Existen ciertas películas que son como los muebles de Ikea, es decir, prefabricadas y que se montan fácilmente siguiendo siempre los mismos pasos. ¿Y cómo es posible que algunas películas se puedan montar sin haberla visto nunca antes? Pues sí, porque hay películas tan manidas, previsibles y de consumo directo para el público que dicho público las va montando mientras las ven. Y un caso bien representativo es “Navidades blancas”.

Se podría decir que “Navidades blancas” no es una película, sino un producto de consumo que poco difiere de las salchichas o embutidos que se compran en el “Carrefour”, pues al igual que dicha comida el efecto es el mismo: te da un placer previamente conocido, uno en el paladar y el otro en las emociones más básicas y primarias.

¿Estoy intentando decir entonces que “Navidades blancas” es una mala película porque es tan pueril, previsible, aséptica, pura e inocente que no hay espacio para una mínima sorpresa o interés cinematográfico?
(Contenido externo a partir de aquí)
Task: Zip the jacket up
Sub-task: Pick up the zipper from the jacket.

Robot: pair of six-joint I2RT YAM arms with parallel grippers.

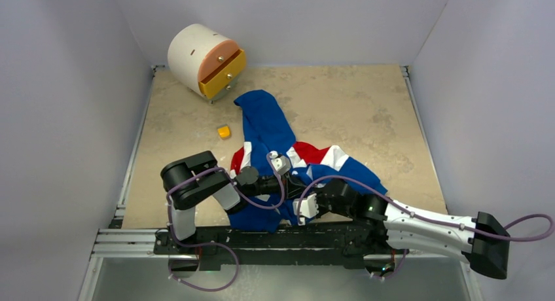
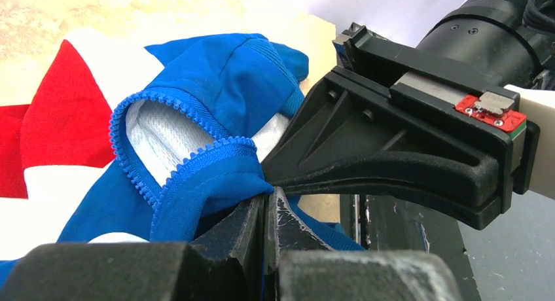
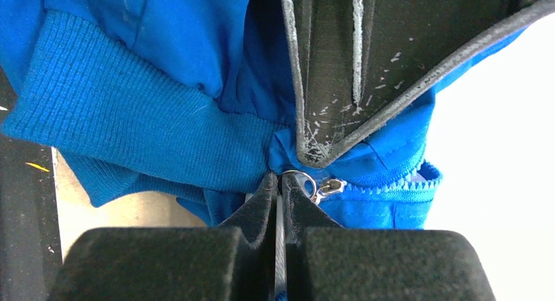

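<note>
The jacket (image 1: 265, 121) lies crumpled mid-table, royal blue with red and white panels. My left gripper (image 1: 288, 182) reaches to its near hem. In the left wrist view the left gripper (image 2: 268, 195) is shut on a fold of blue fabric (image 2: 222, 72) beside the open zipper teeth (image 2: 163, 105). My right gripper (image 1: 306, 204) meets it from the right. In the right wrist view the right gripper (image 3: 281, 178) is shut on the silver zipper pull (image 3: 307, 182), at the ribbed hem (image 3: 144, 118). The left finger (image 3: 334, 72) hangs just above it.
A white round drawer unit (image 1: 206, 59) with a yellow drawer stands at the back left. A small yellow block (image 1: 224, 131) lies left of the jacket. A metal rail (image 1: 131, 239) runs along the near edge. Walls close in on three sides.
</note>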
Pues no, o no exactamente. Por una parte es una película terriblemente mala, pues sabes continuamente lo que va a pasar en cada escena (incluso, si me apuran, hasta adivinas los diálogos).

Pero por otra parte si eres capaz de comprender que es un mero consumo comercial y te adentras, eso sí, muy inocentemente, en el film, entonces podrás volver a revivir la idéntica sensación experimentadas en cientos de films previos del mismo patrón argumental.
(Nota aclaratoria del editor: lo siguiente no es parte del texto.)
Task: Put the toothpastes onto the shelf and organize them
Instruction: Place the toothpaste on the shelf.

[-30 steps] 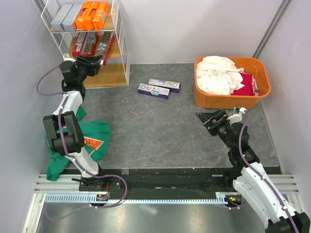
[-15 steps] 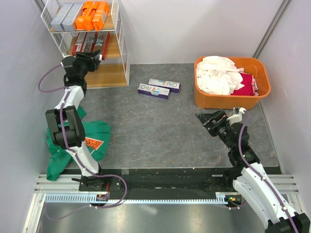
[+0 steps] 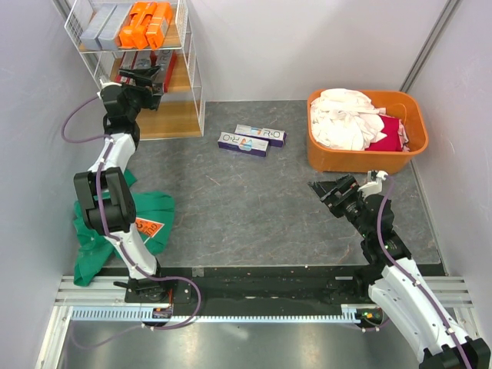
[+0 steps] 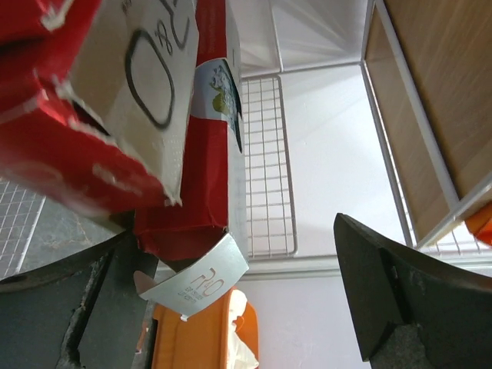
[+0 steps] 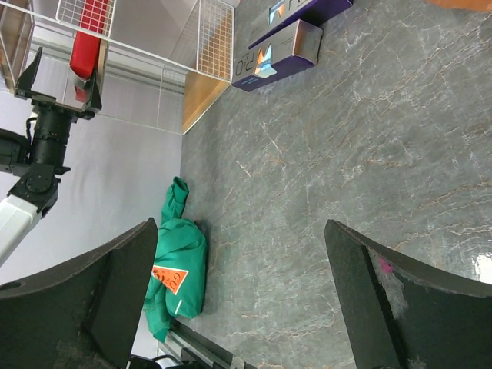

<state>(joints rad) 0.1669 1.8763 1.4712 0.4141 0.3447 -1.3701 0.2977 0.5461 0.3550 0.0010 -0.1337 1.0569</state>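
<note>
Since a second ago, your left gripper [image 3: 144, 77] has travelled from in front of the lowest board up to the middle tier of the shelf [image 3: 197, 92], and its jaws have gone from nearly closed to fully spread. Nothing is pinched between them now. In the left wrist view a red carton [image 4: 209, 138] with a loose silver end flap sits right by one finger, among the other red ones on that tier. Silver-grey cartons [image 3: 104, 23] and orange cartons [image 3: 146, 21] already fill the top tier.

Your right gripper [image 3: 327, 188] hangs wide open and empty near the right edge of the worktop [image 3: 254, 223], in front of the orange tub [image 3: 361, 160].

What is left for you are the two white-and-purple cartons [image 3: 252, 140]. They lie flat, side by side and touching, near the far edge of the worktop just right of the shelf's front corner. Their long axes run across the worktop, left to right with a slight tilt. They lie ahead and to the left of the right gripper, which looks nearer to them than the left one.
</note>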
Y es que hay películas que hay que verlas con el piloto automático desconectado, pues sino te puede llegar a asquear esos diálogos tan edulcorados, esos sentimientos tan pueriles, entrañables, pastelosos y navideños, la descarada pomposidad, el tono infantil y sobre todo el tremendo puritanismo que asolaba el cine americano en los años 50 (menos mal que “El apartamento” (Wilder, 1960) acabaría contundente y tajantemente con ello de un plumazo).
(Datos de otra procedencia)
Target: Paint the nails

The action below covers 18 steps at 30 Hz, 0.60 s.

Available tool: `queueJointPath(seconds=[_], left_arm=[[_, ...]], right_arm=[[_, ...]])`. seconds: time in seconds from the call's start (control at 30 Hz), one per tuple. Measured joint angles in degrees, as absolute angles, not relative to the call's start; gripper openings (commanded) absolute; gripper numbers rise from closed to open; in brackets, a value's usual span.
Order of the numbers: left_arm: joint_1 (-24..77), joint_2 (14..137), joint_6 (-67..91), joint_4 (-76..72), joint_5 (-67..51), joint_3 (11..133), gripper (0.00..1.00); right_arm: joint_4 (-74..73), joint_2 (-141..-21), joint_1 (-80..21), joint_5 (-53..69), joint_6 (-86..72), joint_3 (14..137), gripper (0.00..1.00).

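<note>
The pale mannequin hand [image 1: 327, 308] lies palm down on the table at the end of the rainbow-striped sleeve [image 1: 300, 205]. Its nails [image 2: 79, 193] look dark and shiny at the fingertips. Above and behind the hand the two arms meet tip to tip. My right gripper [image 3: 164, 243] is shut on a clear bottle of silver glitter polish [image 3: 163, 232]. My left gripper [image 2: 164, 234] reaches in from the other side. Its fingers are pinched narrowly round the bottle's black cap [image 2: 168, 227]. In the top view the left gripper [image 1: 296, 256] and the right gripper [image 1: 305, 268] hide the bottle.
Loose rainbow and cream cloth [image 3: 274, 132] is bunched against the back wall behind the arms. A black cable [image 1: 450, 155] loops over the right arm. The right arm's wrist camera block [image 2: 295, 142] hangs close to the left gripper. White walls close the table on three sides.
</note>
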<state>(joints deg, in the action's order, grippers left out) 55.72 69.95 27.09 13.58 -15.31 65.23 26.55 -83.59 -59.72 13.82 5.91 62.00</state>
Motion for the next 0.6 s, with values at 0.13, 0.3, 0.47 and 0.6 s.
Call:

Pero cuidado, no desvaloremos los méritos de “Navidades blancas”, pues vista con ojos de niño estamos ante un musical magnífico (que grande era Irving Berling), unas coreografías espectaculares y espléndidas, una Rosemary Clooney en estado de gracia (mucho mejor que los otros 3 protagonistas) y un producto prefabricado que, como todo producto prefabricado, está calibrado al milímetro para producir su efecto.

Pero claro, ¿es eso realmente lo que queremos? Es la gran diferencia entre arte y artesanía, o más claramente dicho, entre un marmitako elaborado con pasión y amor frente a la hamburguesa industrial del Burger King.